Uno creía que todos los lápices, por naturaleza, como la noche o la pena, son negros. Todos teníamos varios de ese color guardados en el plumier y fuera del estuche de Alpine. Lo que yo buscaba, sin saberlo y con tesón era el color «carne», pero ese color no existía. Al menos en ese tipo de mina.

Estaba el rojo, el rosa, el carmín, pero no el color del rostro del amigo, el de las mejillas de la madre, el de la rosa del jardín de la infancia (¡qué difícil era dibujar una rosa!), o el de los cuerpos de santos asaetados que uno veía cuando iba al museo. Luego, con el tiempo, el color «carne» sería el color de la realidad y del deseo y más tarde el color ceniza en los rostros de El entierro del conde de Orgaz.

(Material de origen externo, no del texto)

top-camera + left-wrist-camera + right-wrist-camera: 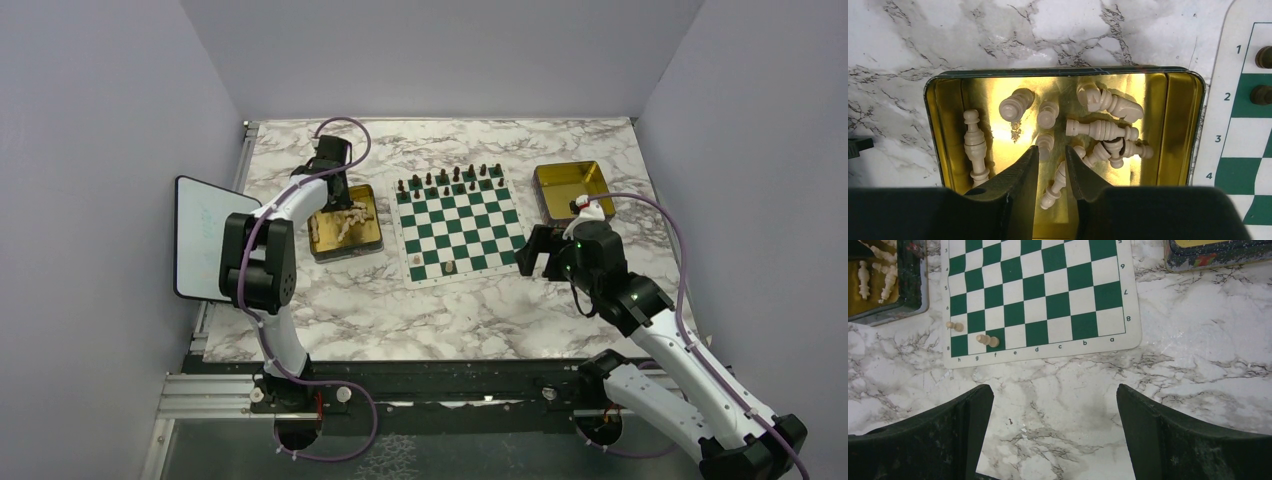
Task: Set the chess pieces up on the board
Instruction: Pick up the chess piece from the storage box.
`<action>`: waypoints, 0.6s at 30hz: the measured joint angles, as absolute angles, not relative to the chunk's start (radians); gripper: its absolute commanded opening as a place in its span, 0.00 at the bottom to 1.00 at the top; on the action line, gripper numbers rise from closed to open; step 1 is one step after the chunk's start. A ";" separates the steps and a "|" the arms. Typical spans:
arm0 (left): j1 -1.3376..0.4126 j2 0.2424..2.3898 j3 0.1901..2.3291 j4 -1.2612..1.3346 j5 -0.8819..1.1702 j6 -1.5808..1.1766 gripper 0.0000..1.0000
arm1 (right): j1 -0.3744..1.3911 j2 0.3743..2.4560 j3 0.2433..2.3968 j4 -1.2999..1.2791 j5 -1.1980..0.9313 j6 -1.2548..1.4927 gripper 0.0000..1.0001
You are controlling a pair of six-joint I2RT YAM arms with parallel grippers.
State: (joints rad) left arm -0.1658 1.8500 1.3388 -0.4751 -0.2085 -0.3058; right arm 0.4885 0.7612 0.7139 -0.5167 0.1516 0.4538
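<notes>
Several cream chess pieces (1100,130) lie loose in a gold tray (1048,71) left of the green and white board (458,225). My left gripper (1052,149) is down in that tray, its jaws narrowly open. A cream pawn (1058,185) lies on the tray floor between the fingers, not gripped. Two cream pieces (988,340) stand on the board's near row at its left end, also in the top view (450,267). My right gripper (1055,390) is wide open and empty above the marble, just off the board's near right corner (535,262).
Dark brown pieces (450,180) fill the board's far rows. A second gold tray (573,190) stands right of the board. A white tablet (205,235) leans at the table's left edge. Grey walls close in on three sides.
</notes>
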 measured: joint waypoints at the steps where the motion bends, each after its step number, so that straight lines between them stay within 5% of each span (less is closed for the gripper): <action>1: -0.166 1.852 1.339 -0.474 -0.206 -0.306 0.26 | 0.488 0.761 0.714 -0.517 0.152 0.454 0.99; 18: -0.165 1.880 1.339 -0.472 -0.196 -0.289 0.31 | 0.488 0.761 0.714 -0.517 0.152 0.453 0.99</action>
State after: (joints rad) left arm -0.1654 1.8801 1.3388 -0.4725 -0.1963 -0.2886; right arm 0.4885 0.7609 0.7139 -0.5167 0.1520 0.4530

Los colores que se acababan enseguida eran el azul de esos cielos sin nubes, planos, de un azul rabioso y veraniego, azul verdoso del lago, azul congelado del río que se colaba debajo de un puente que parecía de cartón piedra y se tambaleaba peligrosamente; el marrón de las montañas tortuosas y encumbradas imposibles de conquistar, el marrón tierra reseca de caminos que serpenteaban como en un verso de Machado, un marrón hueco en los troncos de los árboles que se coronaban con el verde compacto, más sombrero o solideo que ramas con volumen y perspectiva; verde alfombra que cubría parte del dibujo, verde azulado que hubiera podido servir para pintar la esperanza.

Ahora es imposible vivir sin el blanco, improbable vivir sin el negro: blanco envidia de Zurbarán, lienzo de Cristo resucitado, blanco mortaja de Lázaro, blanco en apariencia humilde, con modales, que se cuela como una serpiente de luz entre los colores duros y agresivos y los bautiza convirtiéndolos al arcoíris de la mansedumbre. O el negro lobo que entra mordiendo perfiles y transparencias, cristales y azucenas en estado de santidad, negro alimaña que araña con sus uñas de carbón y su mirada endrina el campo nevado del lienzo.